CSV export using Elasticsearch and Web API

This article demonstrates how to export data from Elasticsearch to a CSV file using Web API. The data is retrieved from Elasticsearch using _search with scan and scroll. This API can retrieve data very fast without any sorting. The data is then exported to a CSV file using WebApiContrib.Formatting.Xlsx from Jordan Gray. The progress of the export is displayed in a HTML page using SignalR (MVC razor view).

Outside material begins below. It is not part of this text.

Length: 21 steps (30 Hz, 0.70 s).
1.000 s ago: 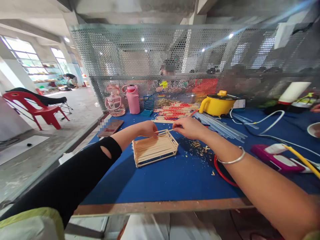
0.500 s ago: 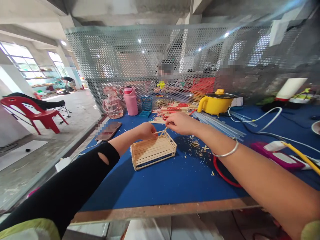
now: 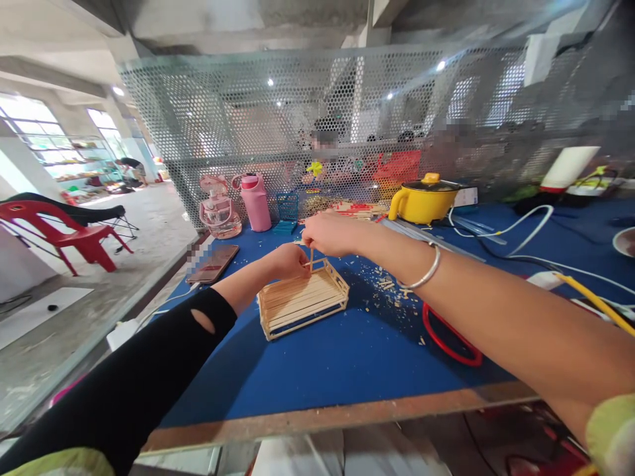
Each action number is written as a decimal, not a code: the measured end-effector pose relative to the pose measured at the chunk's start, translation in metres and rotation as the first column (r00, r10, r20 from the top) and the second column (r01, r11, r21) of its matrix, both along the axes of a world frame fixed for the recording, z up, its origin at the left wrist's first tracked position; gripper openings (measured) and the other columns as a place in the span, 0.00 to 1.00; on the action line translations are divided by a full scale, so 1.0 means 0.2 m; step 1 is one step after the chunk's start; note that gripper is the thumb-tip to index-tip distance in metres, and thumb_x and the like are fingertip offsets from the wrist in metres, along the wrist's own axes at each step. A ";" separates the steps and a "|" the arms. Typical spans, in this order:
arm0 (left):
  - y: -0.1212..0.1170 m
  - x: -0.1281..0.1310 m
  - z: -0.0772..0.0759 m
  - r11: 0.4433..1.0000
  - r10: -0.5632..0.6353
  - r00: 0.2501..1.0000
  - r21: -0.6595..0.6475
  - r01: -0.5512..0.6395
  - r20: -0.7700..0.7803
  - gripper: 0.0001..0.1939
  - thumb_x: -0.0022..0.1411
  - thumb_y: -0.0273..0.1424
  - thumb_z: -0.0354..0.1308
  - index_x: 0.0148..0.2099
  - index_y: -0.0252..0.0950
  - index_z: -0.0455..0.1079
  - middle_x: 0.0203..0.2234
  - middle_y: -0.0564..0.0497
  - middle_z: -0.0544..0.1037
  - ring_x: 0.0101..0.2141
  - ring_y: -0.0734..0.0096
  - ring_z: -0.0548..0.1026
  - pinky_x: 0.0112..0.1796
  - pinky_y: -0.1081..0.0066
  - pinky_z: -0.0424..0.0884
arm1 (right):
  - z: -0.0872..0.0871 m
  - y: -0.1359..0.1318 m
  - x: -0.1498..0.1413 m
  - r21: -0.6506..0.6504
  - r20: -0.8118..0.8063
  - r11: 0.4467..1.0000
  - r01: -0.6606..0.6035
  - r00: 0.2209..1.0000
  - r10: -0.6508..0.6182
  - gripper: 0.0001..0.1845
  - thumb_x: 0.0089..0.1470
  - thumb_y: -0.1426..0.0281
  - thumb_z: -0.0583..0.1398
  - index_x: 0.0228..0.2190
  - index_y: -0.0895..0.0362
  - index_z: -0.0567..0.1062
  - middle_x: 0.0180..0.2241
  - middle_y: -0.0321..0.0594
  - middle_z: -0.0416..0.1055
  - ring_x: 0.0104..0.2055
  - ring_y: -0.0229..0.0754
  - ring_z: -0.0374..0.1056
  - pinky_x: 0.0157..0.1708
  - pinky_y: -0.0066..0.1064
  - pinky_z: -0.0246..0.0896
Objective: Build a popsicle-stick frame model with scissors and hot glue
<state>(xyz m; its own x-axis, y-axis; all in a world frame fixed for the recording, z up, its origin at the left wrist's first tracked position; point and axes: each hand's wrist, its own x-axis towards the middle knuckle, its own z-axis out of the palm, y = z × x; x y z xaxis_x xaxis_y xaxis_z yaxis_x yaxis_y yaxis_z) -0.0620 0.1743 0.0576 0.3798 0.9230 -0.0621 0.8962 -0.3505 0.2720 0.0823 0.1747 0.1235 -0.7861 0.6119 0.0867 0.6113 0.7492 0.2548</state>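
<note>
A small tray-like frame of thin wooden sticks [image 3: 300,297], with a slatted floor and low rails, lies in front of me. My right hand [image 3: 330,233] reaches over its far side, fingers pinched on a thin wooden stick [image 3: 311,258] that points down, nearly upright, to the far rail. At the left of that stick is my left hand [image 3: 290,260], its fingers closed at the far rail around what looks like a stick end. My fingers partly hide the far rail.
Wood scraps [image 3: 387,284] and red-handled scissors [image 3: 476,357] lie at the right. Behind are loose sticks [image 3: 360,210], a yellow pot [image 3: 426,201], a pink bottle [image 3: 256,205], a clear jug [image 3: 221,215] and a phone [image 3: 213,263]. A perforated screen [image 3: 278,132] stands beyond.
My right hand has shifted left and turned over the far rail. The stick under it now stands nearly upright. My left hand stays close to the same place.
</note>
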 end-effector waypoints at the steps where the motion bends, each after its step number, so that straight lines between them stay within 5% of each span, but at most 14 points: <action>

Code: https://github.com/damienbod/WebApiCSVExportFromElasticsearch

Other Tutorials:

Part 1: ElasticsearchCRUD introduction
Part 2: MVC application search with simple documents using autocomplete, jQuery and jTable
Part 3: MVC Elasticsearch CRUD with nested documents
Part 4: Data Transfer from MS SQL Server using Entity Framework to Elasticsearch
Part 5: MVC Elasticsearch with child, parent documents
Part 6: MVC application with Entity Framework and Elasticsearch
Part 7: Live Reindex in Elasticsearch
Part 8: CSV export using Elasticsearch and Web API
Part 9: Elasticsearch Parent, Child, Grandchild Documents and Routing
Part 10: Elasticsearch Type mappings with ElasticsearchCRUD
Part 11: Elasticsearch Synonym Analyzer using ElasticsearchCRUD
Part 12: Using Elasticsearch German Analyzer
Part 13: MVC google maps search using Elasticsearch
Part 14: Search Queries and Filters with ElasticsearchCRUD
Part 15: Elasticsearch Bulk Insert
Part 16: Elasticsearch Aggregations With ElasticsearchCRUD
Part 17: Searching Multiple Indices and Types in Elasticsearch
Part 18: MVC searching with Elasticsearch Highlighting
Part 19: Index Warmers with ElasticsearchCRUD

Setup
The export uses the persons index created in the previous post. This index persons_v2 is accessed using the alias persons. Because the index has almost no data, about 20000 records, the export can be exported as a single CSV file or in a single chunk.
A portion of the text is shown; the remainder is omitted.